With the images removed, reproduce each entry below word for word.

--*--

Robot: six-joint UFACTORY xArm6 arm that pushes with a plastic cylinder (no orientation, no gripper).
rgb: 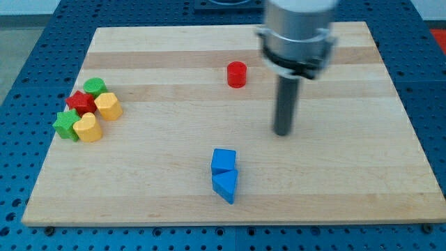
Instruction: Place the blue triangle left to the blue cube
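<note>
The blue cube (224,160) lies on the wooden board (348,181) below the view's middle. The blue triangle (225,186) lies just below the cube, touching it. My tip (281,132) is to the upper right of both blue blocks, well apart from them, touching no block. The rod hangs from the grey arm end (298,31) at the view's top.
A red cylinder (237,74) stands near the view's top, left of the rod. At the view's left is a cluster: a green block (95,87), a red star (81,103), a yellow block (109,106), a green star (67,125), a yellow heart (88,128).
</note>
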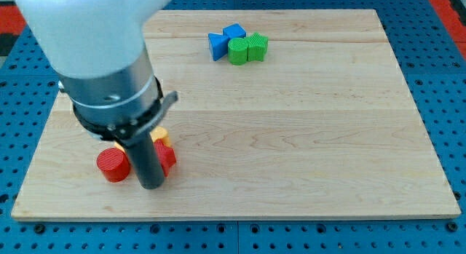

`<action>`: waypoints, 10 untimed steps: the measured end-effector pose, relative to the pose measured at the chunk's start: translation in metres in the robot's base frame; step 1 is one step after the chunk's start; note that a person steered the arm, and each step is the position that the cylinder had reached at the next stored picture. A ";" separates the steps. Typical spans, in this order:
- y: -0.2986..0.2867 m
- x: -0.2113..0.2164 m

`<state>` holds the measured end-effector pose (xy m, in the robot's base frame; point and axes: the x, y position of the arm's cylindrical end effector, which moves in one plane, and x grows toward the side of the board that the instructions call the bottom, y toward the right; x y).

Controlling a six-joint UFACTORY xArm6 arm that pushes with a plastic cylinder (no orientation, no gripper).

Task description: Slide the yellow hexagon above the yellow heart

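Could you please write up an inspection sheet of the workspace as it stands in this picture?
Surface: wooden board on a blue perforated base.
Job's things: a yellow block shows only in part behind the rod at the view's lower left; its shape cannot be told; no second yellow block seen.
Clutter: red cylinder and red block flank the rod; two blue blocks and two green blocks cluster at the view's top.
Grippers: none fitted; my tip sits between the red pieces.
Cables: nothing seen.
Surroundings: red patch at the view's top left corner.
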<state>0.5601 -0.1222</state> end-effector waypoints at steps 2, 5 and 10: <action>-0.003 -0.069; -0.004 -0.033; -0.124 -0.123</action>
<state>0.4372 -0.2467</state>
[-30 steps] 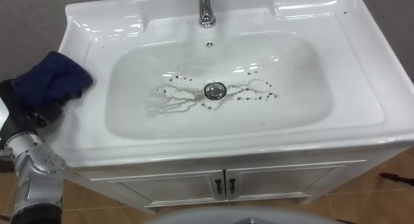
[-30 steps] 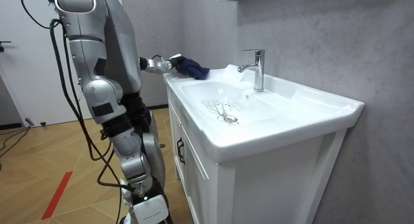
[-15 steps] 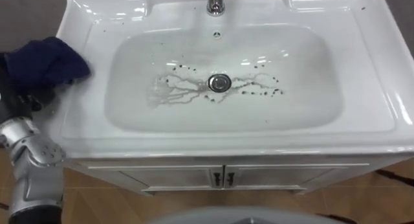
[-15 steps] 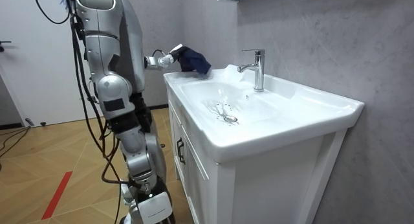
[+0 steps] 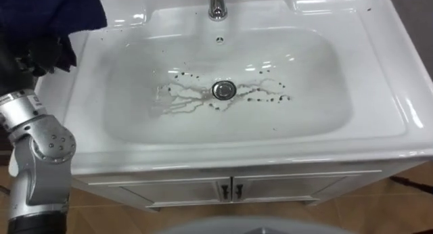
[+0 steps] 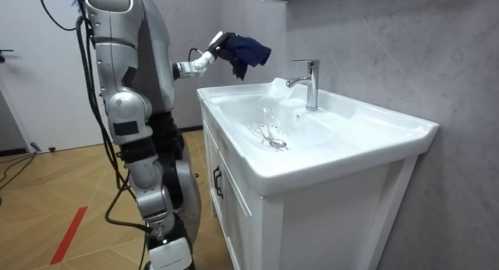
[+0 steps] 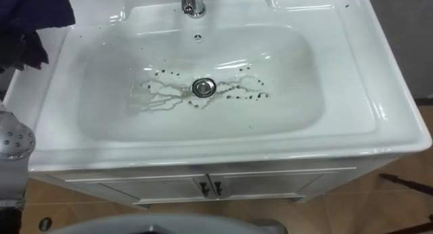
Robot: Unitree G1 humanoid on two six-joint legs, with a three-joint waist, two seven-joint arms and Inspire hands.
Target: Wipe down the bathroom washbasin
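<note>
Standing at the end of the cabinet, the robot raises its left robot hand point(image 6: 216, 45) above the left rear corner of the basin point(image 5: 379, 85), fingers closed round a dark blue cloth point(image 6: 249, 51) that hangs clear of the rim. In the eye views the cloth hides most of the fingers and runs off the frame edge. Dark streaks point(image 5: 186, 95) surround the drain point(image 5: 224, 90); the faucet point(image 5: 216, 7) is cropped at the top.

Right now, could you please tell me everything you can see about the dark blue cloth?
The dark blue cloth looks like soft, crumpled fabric. It is bunched in the robot's left hand, whose fingers curl round it. It hangs in the air over the back left corner of the white basin, apart from it, with loose folds drooping down. Nothing else touches it.
</note>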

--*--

ANSWER BOX:
Robot: six-joint UFACTORY xArm6 arm that pushes with a plastic cylinder (no orientation, no gripper).
rgb: 
Instruction: Place the blue triangle left to the blue cube
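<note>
The blue cube (224,160) lies on the wooden board (348,181) below the view's middle. The blue triangle (225,186) lies just below the cube, touching it. My tip (281,132) is to the upper right of both blue blocks, well apart from them, touching no block. The rod hangs from the grey arm end (298,31) at the view's top.
A red cylinder (237,74) stands near the view's top, left of the rod. At the view's left is a cluster: a green block (95,87), a red star (81,103), a yellow block (109,106), a green star (67,125), a yellow heart (88,128).
</note>
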
`<action>`: waypoints, 10 untimed steps: the measured end-effector pose, relative to the pose measured at the chunk's start: translation in metres in the robot's base frame; step 1 is one step after the chunk's start; note that a person steered the arm, and each step is the position that the cylinder had reached at the next stored picture. A ";" separates the steps. Typical spans, in this order:
- y: -0.2986..0.2867 m
- x: -0.2113..0.2164 m

`<state>` holds the measured end-effector pose (xy m, in the robot's base frame; point and axes: the x, y position of the arm's cylindrical end effector, which moves in one plane, and x grows toward the side of the board that the instructions call the bottom, y toward the right; x y).

Controlling a six-joint UFACTORY xArm6 arm that pushes with a plastic cylinder (no orientation, no gripper).

Task description: Slide the yellow hexagon above the yellow heart

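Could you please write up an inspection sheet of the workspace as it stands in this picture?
Surface: wooden board on a blue perforated base.
Job's things: a yellow block shows only in part behind the rod at the view's lower left; its shape cannot be told; no second yellow block seen.
Clutter: red cylinder and red block flank the rod; two blue blocks and two green blocks cluster at the view's top.
Grippers: none fitted; my tip sits between the red pieces.
Cables: nothing seen.
Surroundings: red patch at the view's top left corner.
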<state>0.5601 -0.1222</state> end-effector waypoints at steps 2, 5 and 10: <action>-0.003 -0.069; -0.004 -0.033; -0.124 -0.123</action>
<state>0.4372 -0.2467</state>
[-30 steps] 
[-30 steps] 
[-15 steps] 
[-15 steps] 
[+0 steps] 
[+0 steps] 
[+0 steps] 
Robot: Unitree G1 humanoid on two six-joint legs, with a three-joint waist, two seven-joint arms and Inspire hands.
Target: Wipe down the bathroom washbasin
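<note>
Standing at the end of the cabinet, the robot raises its left robot hand point(image 6: 216, 45) above the left rear corner of the basin point(image 5: 379, 85), fingers closed round a dark blue cloth point(image 6: 249, 51) that hangs clear of the rim. In the eye views the cloth hides most of the fingers and runs off the frame edge. Dark streaks point(image 5: 186, 95) surround the drain point(image 5: 224, 90); the faucet point(image 5: 216, 7) is cropped at the top.

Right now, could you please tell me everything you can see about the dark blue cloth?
The dark blue cloth looks like soft, crumpled fabric. It is bunched in the robot's left hand, whose fingers curl round it. It hangs in the air over the back left corner of the white basin, apart from it, with loose folds drooping down. Nothing else touches it.
</note>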

No more output is required for this exercise.